Information
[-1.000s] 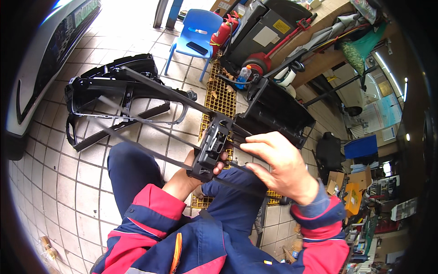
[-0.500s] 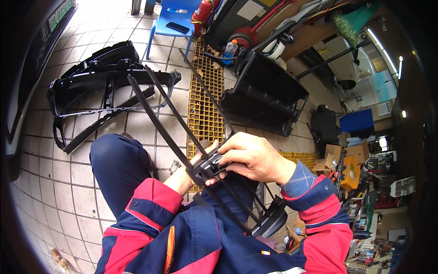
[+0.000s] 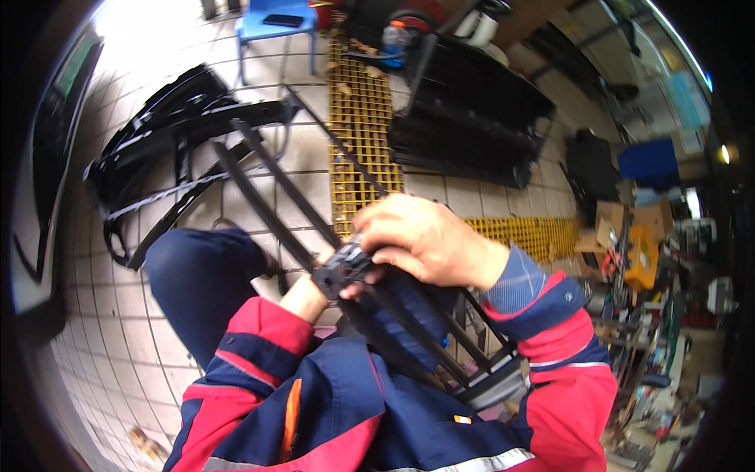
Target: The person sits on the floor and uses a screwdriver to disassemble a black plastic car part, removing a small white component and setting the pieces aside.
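A long black plastic frame with several slender bars (image 3: 259, 200) lies across my lap, slanting from the upper left to a broad black end piece (image 3: 491, 385) at the lower right. A small black bracket (image 3: 344, 269) crosses the bars near its middle. Under that bracket is my left hand (image 3: 311, 295), its fingers wrapped round from below and partly hidden. From the right, my right hand (image 3: 425, 240) bends its fingers and thumb onto the bracket's edge. What lies right under those fingertips is blurred.
Black car trim pieces (image 3: 181, 138) lie on the tiled floor at the left, near a car (image 3: 59, 157). A yellow floor grating (image 3: 358, 126) runs ahead, with a large black plastic panel (image 3: 472, 114) beside it. A blue chair (image 3: 275, 23) carries a phone. Boxes and tools crowd the right.
The view has shifted and blurred, so the chair sits higher in it. Both hands and the bracket are slightly higher in the picture; the right hand still holds the bracket's edge.
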The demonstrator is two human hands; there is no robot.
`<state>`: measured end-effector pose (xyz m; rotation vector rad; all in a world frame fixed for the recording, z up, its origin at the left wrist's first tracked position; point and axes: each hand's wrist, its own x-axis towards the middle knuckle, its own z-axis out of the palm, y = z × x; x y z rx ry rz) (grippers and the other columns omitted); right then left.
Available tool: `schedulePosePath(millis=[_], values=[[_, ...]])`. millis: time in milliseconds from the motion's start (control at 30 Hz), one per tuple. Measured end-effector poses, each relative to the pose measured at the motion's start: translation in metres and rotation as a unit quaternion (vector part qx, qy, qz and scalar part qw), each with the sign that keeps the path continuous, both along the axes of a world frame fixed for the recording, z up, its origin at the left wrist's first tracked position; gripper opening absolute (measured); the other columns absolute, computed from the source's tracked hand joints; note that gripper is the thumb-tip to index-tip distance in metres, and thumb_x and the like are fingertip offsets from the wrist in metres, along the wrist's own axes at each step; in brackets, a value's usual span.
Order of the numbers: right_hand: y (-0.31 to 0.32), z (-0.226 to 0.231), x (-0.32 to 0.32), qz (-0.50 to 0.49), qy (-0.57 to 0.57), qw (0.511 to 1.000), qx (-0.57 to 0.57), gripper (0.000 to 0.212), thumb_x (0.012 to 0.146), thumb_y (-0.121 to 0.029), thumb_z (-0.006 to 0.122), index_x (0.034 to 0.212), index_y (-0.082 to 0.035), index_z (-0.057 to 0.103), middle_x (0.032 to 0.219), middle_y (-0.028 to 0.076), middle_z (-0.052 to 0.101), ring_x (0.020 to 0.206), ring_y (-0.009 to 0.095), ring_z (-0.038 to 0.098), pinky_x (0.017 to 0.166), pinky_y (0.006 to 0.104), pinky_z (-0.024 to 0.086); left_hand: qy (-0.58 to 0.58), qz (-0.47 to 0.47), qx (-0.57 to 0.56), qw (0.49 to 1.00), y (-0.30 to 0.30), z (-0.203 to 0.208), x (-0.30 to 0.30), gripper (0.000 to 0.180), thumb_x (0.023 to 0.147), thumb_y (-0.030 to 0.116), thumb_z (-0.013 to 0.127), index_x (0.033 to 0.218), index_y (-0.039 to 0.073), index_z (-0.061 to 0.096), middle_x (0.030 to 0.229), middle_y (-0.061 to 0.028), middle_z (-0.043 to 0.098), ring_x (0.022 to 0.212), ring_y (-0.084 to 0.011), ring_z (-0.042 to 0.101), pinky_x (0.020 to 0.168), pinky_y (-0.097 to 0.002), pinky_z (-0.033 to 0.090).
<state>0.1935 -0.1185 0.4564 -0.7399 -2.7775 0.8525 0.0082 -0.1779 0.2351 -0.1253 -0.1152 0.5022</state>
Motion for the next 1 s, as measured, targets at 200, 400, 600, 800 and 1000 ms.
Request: schedulePosePath(millis=[200,400,600,800,1000], values=[[0.019,0.065,0.148,-0.313,0.179,0.932,0.049,0.044,0.097,-0.018,0.089,0.136,-0.005,0.074,0.126,0.009,0.076,0.107,0.018,0.075,0.091,0.0318,0.064,0.006,0.054,0.079,0.995,0.022,0.059,-0.045,0.039,0.119,0.036,0.056,0.138,0.003,0.064,0.099,-0.0197,0.071,0.059,-0.03,0.072,0.039,-0.034,0.054],[-0.013,-0.008,0.295,-0.539,0.181,0.821,-0.052,0.025,0.103,-0.013,0.082,0.126,-0.003,0.077,0.103,0.002,0.079,0.088,0.008,0.07,0.079,0.0276,0.06,0.153,0.19,0.16,0.956,0.003,0.13,-0.074,0.039,0.119,0.034,0.056,0.141,0.003,0.063,0.099,-0.0145,0.069,0.062,-0.0253,0.069,0.043,-0.0324,0.053],[-0.048,-0.218,0.278,-0.576,0.174,0.732,-0.32,0.021,0.103,-0.01,0.08,0.123,-0.002,0.078,0.098,0.003,0.078,0.086,0.009,0.071,0.075,0.0265,0.059,0.18,0.205,0.191,0.943,0.004,0.152,-0.066,0.04,0.119,0.033,0.055,0.145,0.004,0.062,0.098,-0.0094,0.067,0.065,-0.0206,0.065,0.048,-0.0308,0.052],[-0.107,-0.347,0.278,-0.554,0.282,0.739,-0.26,0.034,0.099,-0.023,0.083,0.123,0.0,0.077,0.106,0.015,0.082,0.103,0.029,0.079,0.092,0.0406,0.063,0.072,0.187,0.163,0.966,0.114,0.153,-0.048,0.036,0.121,0.026,0.05,0.139,-0.005,0.055,0.099,-0.0078,0.06,0.067,-0.02,0.067,0.052,-0.0311,0.059],[-0.182,-0.492,0.287,-0.446,-0.281,0.829,-0.186,0.032,0.098,-0.034,0.075,0.109,-0.006,0.086,0.11,0.023,0.082,0.108,0.043,0.078,0.095,0.0521,0.063,0.128,0.304,0.121,0.936,0.148,0.176,-0.139,0.048,0.118,0.021,0.057,0.149,-0.014,0.045,0.104,-0.0098,0.058,0.072,-0.0178,0.066,0.059,-0.0272,0.062]])
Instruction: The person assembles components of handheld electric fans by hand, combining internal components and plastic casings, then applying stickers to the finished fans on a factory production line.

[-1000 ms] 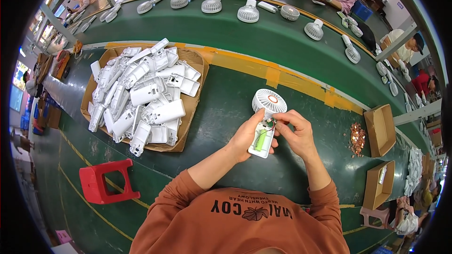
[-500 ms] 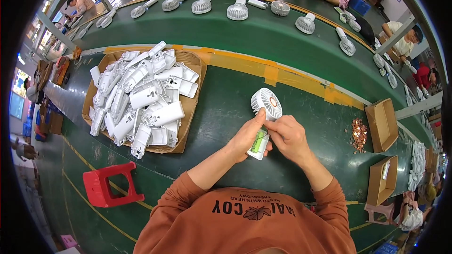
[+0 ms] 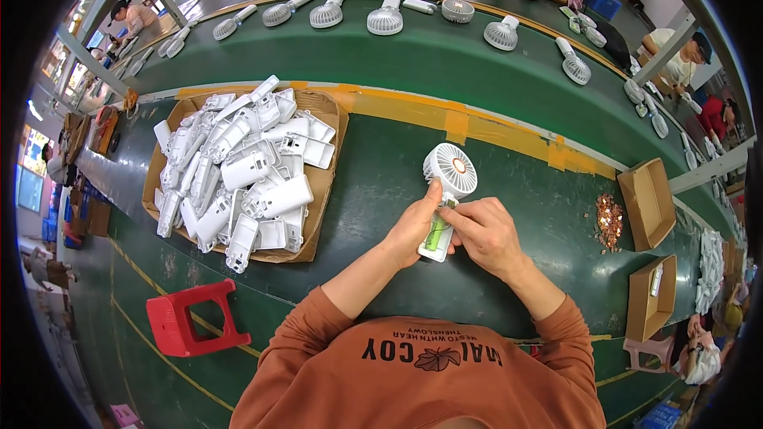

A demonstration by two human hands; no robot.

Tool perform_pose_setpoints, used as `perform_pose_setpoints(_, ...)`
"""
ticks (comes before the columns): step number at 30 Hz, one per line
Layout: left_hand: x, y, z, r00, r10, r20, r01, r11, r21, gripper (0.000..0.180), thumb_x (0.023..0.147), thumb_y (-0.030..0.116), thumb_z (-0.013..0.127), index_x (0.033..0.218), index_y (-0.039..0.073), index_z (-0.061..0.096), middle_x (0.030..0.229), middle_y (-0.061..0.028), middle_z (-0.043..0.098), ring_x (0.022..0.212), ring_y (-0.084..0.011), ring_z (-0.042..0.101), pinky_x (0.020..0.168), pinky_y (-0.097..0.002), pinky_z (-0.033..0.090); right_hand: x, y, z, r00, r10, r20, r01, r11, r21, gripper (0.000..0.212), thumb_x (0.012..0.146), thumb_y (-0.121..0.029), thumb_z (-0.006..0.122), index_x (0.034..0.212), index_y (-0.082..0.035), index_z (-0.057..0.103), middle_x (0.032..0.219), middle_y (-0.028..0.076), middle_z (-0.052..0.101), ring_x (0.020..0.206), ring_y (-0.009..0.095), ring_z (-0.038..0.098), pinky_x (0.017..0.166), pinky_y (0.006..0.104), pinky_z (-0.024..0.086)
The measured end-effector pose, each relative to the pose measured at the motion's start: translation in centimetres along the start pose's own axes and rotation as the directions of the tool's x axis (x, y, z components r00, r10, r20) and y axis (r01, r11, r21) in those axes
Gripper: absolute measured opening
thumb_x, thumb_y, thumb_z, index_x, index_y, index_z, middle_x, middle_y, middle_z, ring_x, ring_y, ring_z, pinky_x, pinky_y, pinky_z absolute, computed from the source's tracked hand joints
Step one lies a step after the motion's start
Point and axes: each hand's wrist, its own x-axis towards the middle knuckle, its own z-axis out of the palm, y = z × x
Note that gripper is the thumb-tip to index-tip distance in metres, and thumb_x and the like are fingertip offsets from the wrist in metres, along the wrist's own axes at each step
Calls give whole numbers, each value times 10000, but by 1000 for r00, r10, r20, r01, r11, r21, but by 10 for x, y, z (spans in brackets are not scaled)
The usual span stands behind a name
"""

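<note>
A white handheld fan [image 3: 451, 170] with an orange centre is held over the bench in front of me, its round head away from me. Its handle is uncovered, showing a green battery [image 3: 435, 233] in the white shell. My left hand [image 3: 413, 224] is closed around the handle from the left, thumb along the neck. From the right, my right hand [image 3: 486, 232] has thumb and forefinger pinched together over the open handle, just below the fan head. Whatever is between those fingertips is too small and hidden to make out.
A cardboard tray [image 3: 324, 191] heaped with white handle shells [image 3: 246, 168] stands to the left. At right are copper-coloured small parts [image 3: 609, 222] and two cardboard boxes [image 3: 645, 205]. Fans lie along a green conveyor [image 3: 318, 52] beyond. A red stool [image 3: 195, 318] stands lower left.
My right fingertips have moved slightly down over the open handle. The fan head has tipped to face up more. Fans on the conveyor have shifted left.
</note>
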Motion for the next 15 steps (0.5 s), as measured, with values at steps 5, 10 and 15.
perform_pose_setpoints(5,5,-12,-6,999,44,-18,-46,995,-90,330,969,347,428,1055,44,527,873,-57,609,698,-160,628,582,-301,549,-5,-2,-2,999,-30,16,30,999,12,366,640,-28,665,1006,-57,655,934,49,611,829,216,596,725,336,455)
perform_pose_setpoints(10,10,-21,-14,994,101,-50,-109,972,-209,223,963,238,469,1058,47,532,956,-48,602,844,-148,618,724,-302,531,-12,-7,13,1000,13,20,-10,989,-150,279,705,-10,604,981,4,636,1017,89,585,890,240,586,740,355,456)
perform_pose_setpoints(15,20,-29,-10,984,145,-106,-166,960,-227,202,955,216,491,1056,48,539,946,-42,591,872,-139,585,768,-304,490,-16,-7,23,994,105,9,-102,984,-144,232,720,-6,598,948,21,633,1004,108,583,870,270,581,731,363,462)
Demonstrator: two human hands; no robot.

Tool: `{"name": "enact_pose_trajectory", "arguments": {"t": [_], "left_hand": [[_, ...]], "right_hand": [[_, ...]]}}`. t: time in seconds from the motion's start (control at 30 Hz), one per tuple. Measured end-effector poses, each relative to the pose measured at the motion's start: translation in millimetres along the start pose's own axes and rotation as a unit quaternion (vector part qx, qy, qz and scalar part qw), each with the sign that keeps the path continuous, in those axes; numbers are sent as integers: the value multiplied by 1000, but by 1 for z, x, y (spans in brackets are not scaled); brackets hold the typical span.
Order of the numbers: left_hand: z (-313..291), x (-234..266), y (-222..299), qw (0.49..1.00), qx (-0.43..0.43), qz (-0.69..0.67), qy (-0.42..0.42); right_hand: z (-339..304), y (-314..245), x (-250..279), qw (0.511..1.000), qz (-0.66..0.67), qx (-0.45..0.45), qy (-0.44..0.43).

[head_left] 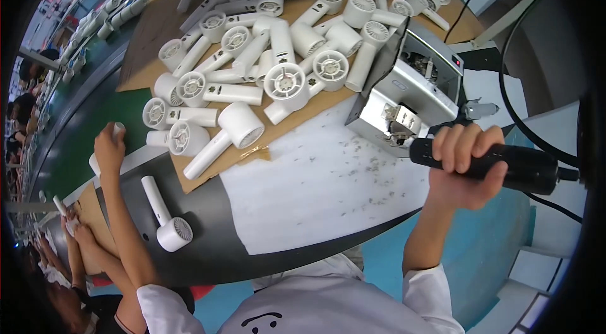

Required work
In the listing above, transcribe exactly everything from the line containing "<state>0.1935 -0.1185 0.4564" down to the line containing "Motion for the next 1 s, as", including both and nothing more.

Result of the exercise
<state>0.1935 -0.1185 0.4564 -0.7399 -2.7775 0.8525 0.0082 -0.1779 0.2351 -0.1253 -0.1152 0.5022</state>
Motion for the next 1 s, as measured, targets at 200, 400, 600, 800 and 1000 ms.

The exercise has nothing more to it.